### Directions
Each record that follows must be printed exactly as given.
** Task material follows **
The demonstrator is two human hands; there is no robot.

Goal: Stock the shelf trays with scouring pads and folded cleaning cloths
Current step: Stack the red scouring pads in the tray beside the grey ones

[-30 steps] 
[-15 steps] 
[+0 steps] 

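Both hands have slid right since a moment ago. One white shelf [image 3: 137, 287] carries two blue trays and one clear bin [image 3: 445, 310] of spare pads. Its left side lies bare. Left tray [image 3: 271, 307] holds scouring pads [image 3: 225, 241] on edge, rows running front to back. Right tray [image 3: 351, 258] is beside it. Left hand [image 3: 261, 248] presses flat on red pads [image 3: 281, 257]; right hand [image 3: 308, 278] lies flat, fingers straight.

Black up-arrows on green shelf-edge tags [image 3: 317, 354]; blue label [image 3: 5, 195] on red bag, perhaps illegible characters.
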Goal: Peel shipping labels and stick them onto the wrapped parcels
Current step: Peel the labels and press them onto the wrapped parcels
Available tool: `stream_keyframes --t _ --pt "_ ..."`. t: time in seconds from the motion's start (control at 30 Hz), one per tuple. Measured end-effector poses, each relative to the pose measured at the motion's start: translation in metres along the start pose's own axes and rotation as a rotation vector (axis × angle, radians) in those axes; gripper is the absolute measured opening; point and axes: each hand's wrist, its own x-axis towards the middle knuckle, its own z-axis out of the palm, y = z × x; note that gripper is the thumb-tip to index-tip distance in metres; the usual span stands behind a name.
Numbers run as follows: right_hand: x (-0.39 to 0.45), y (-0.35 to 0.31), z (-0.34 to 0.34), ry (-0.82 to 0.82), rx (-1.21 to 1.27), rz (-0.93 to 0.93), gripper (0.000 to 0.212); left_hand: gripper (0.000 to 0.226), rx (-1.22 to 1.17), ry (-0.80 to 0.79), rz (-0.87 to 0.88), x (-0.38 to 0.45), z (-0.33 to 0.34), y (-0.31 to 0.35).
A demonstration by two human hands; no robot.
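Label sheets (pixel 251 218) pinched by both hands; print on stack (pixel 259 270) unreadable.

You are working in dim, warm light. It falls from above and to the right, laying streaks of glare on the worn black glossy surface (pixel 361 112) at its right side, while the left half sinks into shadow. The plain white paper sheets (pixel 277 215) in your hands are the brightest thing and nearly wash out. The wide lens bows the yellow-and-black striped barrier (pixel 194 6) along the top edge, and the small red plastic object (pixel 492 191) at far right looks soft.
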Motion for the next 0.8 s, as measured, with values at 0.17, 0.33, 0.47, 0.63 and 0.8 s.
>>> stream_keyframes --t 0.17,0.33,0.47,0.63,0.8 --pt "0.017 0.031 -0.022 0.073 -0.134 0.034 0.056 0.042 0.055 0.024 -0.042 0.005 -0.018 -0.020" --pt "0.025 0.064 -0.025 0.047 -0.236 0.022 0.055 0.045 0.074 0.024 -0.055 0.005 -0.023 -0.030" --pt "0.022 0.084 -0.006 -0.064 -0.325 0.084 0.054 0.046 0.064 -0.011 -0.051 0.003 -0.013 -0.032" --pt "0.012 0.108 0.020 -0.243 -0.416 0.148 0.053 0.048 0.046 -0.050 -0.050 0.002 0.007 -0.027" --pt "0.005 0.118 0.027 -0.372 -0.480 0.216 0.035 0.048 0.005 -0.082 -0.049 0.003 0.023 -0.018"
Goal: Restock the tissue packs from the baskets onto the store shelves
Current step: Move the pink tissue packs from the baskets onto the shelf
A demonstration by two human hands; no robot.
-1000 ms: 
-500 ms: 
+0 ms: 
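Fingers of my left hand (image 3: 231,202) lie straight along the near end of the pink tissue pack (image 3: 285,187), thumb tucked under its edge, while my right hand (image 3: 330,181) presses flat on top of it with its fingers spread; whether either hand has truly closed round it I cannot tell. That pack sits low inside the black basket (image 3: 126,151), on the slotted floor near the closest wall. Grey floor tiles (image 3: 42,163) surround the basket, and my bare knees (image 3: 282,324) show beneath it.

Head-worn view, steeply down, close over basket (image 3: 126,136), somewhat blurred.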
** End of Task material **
### Answer to this problem
The demonstrator is two human hands; there is no robot.

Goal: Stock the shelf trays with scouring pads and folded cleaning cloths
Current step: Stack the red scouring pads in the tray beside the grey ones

[-30 steps] 
[-15 steps] 
[+0 steps] 

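Both hands have slid right since a moment ago. One white shelf [image 3: 137, 287] carries two blue trays and one clear bin [image 3: 445, 310] of spare pads. Its left side lies bare. Left tray [image 3: 271, 307] holds scouring pads [image 3: 225, 241] on edge, rows running front to back. Right tray [image 3: 351, 258] is beside it. Left hand [image 3: 261, 248] presses flat on red pads [image 3: 281, 257]; right hand [image 3: 308, 278] lies flat, fingers straight.

Black up-arrows on green shelf-edge tags [image 3: 317, 354]; blue label [image 3: 5, 195] on red bag, perhaps illegible characters.
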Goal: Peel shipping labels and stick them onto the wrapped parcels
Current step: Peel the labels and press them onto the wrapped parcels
Available tool: `stream_keyframes --t _ --pt "_ ..."`. t: time in seconds from the motion's start (control at 30 Hz), one per tuple. Measured end-effector poses, each relative to the pose measured at the motion's start: translation in metres along the start pose's own axes and rotation as a rotation vector (axis × angle, radians) in those axes; gripper is the absolute measured opening; point and axes: each hand's wrist, its own x-axis towards the middle knuckle, its own z-axis out of the palm, y = z × x; note that gripper is the thumb-tip to index-tip distance in metres; the usual span stands behind a name.
Numbers run as follows: right_hand: x (-0.39 to 0.45), y (-0.35 to 0.31), z (-0.34 to 0.34), ry (-0.82 to 0.82), rx (-1.21 to 1.27), rz (-0.93 to 0.93), gripper (0.000 to 0.212); left_hand: gripper (0.000 to 0.226), rx (-1.22 to 1.17), ry (-0.80 to 0.79), rz (-0.87 to 0.88), x (-0.38 to 0.45), z (-0.33 to 0.34), y (-0.31 to 0.35).
A demonstration by two human hands; no robot.
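Label sheets (pixel 251 218) pinched by both hands; print on stack (pixel 259 270) unreadable.

You are working in dim, warm light. It falls from above and to the right, laying streaks of glare on the worn black glossy surface (pixel 361 112) at its right side, while the left half sinks into shadow. The plain white paper sheets (pixel 277 215) in your hands are the brightest thing and nearly wash out. The wide lens bows the yellow-and-black striped barrier (pixel 194 6) along the top edge, and the small red plastic object (pixel 492 191) at far right looks soft.
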Motion for the next 0.8 s, as measured, with values at 0.17, 0.33, 0.47, 0.63 and 0.8 s.
>>> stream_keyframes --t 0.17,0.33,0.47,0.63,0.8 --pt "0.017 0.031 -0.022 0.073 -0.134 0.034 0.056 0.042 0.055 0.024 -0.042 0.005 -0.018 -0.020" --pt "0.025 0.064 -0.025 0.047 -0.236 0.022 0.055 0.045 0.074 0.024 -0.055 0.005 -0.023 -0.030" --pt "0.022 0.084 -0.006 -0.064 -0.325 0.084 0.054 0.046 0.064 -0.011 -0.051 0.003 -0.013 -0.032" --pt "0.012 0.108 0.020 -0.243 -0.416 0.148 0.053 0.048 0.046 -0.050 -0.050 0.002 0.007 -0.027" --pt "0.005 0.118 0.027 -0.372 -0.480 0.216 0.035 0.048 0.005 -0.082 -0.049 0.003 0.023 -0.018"
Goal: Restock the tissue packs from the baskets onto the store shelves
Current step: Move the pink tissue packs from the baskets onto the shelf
A demonstration by two human hands; no robot.
-1000 ms: 
-500 ms: 
+0 ms: 
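Fingers of my left hand (image 3: 231,202) lie straight along the near end of the pink tissue pack (image 3: 285,187), thumb tucked under its edge, while my right hand (image 3: 330,181) presses flat on top of it with its fingers spread; whether either hand has truly closed round it I cannot tell. That pack sits low inside the black basket (image 3: 126,151), on the slotted floor near the closest wall. Grey floor tiles (image 3: 42,163) surround the basket, and my bare knees (image 3: 282,324) show beneath it.

Head-worn view, steeply down, close over basket (image 3: 126,136), somewhat blurred.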

What the exercise asked for has been given in full.